Text & Photos by Rishika Pardikar
Allowances for slash-and-burn methods of cultivation raise serious questions about conservation policies because jhum cultivation affects those animals that are considered critical to conservation - the rare species like hoolock gibbons and capped langurs that are endemic to the northeastern rainforests.
But many families, especially those belonging to indigenous populations of northeastern India, rely on jhum for livelihood purposes.
In an effort at moving farmers away from jhum, Mizoram’s government introduced the New Land Use Policy (NLUP) in 2011 with an aim to “put an end to wasteful shifting cultivation” that they considered as “destructive” and “unprofitable.”
So, has NLUP successfully weaned Mizo families away from jhum and towards a more sustainable and profitable way of life?
West Phaileng, Mizoram
“Anything other than jhum,” said Lalrammawia, 60, when describing what the government agreed to support as part of NLUP. Lalrammawia is the chairman of the Bethlehem Farmer Society and a farmer in West Phaileng who, like many in the region, earns his livelihood by growing areca, orange, banana, etc.
Under NLUP, the Mizoram government agreed to provide assistance - monetary or otherwise - for families that would engage in livelihood practices ranging from oil palm, banana and orange plantations to other activities like pig farming, tailoring, handloom work, electronics repair, etc.
“Jhum is not very rewarding when we consider the amount of labour it requires and the amount of time that is spent,” Dr David C. Vanlalfakawma, Assistant Professor, Dept. of Forestry, Mizoram University said.
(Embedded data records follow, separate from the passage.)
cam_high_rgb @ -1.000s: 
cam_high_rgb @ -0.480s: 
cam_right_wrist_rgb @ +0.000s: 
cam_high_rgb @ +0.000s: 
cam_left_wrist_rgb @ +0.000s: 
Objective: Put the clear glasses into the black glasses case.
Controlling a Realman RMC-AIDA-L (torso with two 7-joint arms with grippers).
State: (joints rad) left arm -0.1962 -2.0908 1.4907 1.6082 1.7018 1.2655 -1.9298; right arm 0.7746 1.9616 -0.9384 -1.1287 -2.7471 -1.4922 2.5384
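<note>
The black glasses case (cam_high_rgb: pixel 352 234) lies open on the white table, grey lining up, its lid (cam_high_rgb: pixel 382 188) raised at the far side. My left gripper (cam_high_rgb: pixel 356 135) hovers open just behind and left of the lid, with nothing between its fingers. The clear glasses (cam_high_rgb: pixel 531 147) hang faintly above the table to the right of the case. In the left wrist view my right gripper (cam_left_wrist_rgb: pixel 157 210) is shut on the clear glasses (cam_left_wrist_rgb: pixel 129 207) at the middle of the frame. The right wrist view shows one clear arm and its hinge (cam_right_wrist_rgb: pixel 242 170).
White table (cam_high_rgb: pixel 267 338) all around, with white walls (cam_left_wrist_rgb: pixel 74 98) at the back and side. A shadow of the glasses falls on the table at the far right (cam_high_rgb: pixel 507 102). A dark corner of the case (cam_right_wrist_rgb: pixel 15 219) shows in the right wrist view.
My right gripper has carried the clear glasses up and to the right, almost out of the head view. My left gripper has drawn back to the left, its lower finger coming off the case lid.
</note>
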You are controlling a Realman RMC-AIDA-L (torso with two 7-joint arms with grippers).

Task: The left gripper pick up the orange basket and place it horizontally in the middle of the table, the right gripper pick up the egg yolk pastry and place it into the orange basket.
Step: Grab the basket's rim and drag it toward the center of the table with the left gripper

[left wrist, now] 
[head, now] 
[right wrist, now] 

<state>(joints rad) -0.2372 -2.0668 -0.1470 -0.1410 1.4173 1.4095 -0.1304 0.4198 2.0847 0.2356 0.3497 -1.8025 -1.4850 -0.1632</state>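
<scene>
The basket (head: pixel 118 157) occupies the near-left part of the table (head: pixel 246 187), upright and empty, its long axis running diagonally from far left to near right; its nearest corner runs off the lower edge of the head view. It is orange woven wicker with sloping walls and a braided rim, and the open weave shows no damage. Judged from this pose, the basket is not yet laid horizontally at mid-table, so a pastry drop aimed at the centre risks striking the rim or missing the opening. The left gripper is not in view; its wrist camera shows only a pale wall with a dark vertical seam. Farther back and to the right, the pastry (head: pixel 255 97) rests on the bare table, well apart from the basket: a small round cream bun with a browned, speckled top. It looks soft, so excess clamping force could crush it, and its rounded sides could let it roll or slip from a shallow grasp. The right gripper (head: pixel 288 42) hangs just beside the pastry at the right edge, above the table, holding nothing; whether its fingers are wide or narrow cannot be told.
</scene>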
He explained that NLUP was implemented to provide an alternate source of livelihood that could, in addition to moving families away from jhum, also provide additional sources income since large sections of the Mizo community, especially including those that are not economically well-off, relies on jhum for livelihood purposes.
According to the Mizoram government, approximately 66% of the families living in Mizoram do not have viable economic occupation and of these families, 90% are engaged in agriculture and allied sectors. The government also encouraged the selection of “the right choice of crops” so as to ensure economic success.
State push for oil palm
Oil palm first received state encouragement sometime between 2004-05 when the Oil Palm Act, 2004 was implemented and a Public-Private Partnership (PPP) model was developed between the government, farmers and three private companies - Godrej Agrovet Ltd., Ruchi Soya Industries Ltd. and 3F Oil Palm Agrotech Pvt. Ltd. - wherein the farmers would grow oil palm and sell directly to the companies and the state would provide subsidies to the companies.
Oil palm plantations in West Phaileng, Mizoram
Oil palm received a further push after the implementation of NLUP when the state’s Agriculture Department identified it as one of the as one of the crops that was to be cultivated under the scheme.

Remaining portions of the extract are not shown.